Many chemical detection methods have appeared on aflatoxin detection methods, such as Gas Chromatography (GC), High Performance Liquid Chromatography (HPLC), thin layer chromatography, spectrophotometry, liquid mass spectrometer (LC-MS), gas mass spectrometer (GC-MS), and the like. The chemical detection method has the defects of high test cost, long analysis time, large sample amount (generally more than 500 mL) required by detection, complicated pretreatment steps and the like, and can not systematically, comprehensively and quickly analyze the content of the aflatoxin in a larger range.

The time-resolved fluoroimmunoassay (TR-FIA) is increasingly regarded and adopted by people due to its advantages of strong specificity, high sensitivity, simple operation, low cost, and being particularly suitable for the detection of large-scale samples.
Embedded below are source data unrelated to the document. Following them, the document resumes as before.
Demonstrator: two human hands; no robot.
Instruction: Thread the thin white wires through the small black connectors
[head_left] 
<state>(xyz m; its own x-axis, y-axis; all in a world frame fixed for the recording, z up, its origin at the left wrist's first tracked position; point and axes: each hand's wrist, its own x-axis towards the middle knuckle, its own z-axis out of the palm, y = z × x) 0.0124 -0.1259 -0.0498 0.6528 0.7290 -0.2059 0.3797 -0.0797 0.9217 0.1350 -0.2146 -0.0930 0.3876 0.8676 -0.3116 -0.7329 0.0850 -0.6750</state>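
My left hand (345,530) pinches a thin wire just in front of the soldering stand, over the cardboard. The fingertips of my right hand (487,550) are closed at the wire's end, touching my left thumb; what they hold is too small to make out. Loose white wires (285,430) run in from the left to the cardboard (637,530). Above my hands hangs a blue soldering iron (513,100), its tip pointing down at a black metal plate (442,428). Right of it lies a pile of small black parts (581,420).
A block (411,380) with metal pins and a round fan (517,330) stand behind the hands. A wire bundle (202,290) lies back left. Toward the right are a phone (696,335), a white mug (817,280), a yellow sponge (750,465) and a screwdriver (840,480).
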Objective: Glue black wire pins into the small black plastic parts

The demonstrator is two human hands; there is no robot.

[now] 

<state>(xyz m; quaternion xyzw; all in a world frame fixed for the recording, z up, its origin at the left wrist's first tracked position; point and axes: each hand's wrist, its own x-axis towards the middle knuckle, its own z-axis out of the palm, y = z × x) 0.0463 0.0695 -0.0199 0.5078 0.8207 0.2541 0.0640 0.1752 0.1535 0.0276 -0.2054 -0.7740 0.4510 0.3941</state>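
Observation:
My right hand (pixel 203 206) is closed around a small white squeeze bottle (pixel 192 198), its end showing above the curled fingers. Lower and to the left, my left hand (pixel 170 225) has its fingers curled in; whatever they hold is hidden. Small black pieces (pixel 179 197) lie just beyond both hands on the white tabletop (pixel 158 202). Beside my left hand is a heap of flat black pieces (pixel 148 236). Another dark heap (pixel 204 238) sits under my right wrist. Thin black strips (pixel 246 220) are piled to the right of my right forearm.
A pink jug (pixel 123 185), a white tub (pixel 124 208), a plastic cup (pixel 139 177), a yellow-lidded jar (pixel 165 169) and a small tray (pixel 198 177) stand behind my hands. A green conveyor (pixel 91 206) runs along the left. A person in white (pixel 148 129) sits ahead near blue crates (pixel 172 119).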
At present, no patent and literature report of a time fluorescence immunoassay method aiming at the detection of aflatoxin B1 exists.

Disclosure of Invention

In order to solve the technical problems, the invention aims to provide a detection time-resolved fluorescence immunoassay kit for aflatoxin B1 residue in grain and oil.

The second purpose of the invention is to provide a detection method of a time-resolved fluoroimmunoassay kit for quickly and simply detecting aflatoxin B1 in grain and oil, which is used for quantitatively or qualitatively detecting the residual amount of aflatoxin B1 in crops.

One of the objects of the invention is achieved by: the time-resolved fluoroimmunoassay kit for detecting aflatoxin B1 is characterized by consisting of a porous coated plate, a buffer solution, an aflatoxin B1 standard solution, an anti-aflatoxin B1 antibody freeze-dried product, a europium-labeled rabbit anti-mouse antibody, a washing solution and an enhanced liquid.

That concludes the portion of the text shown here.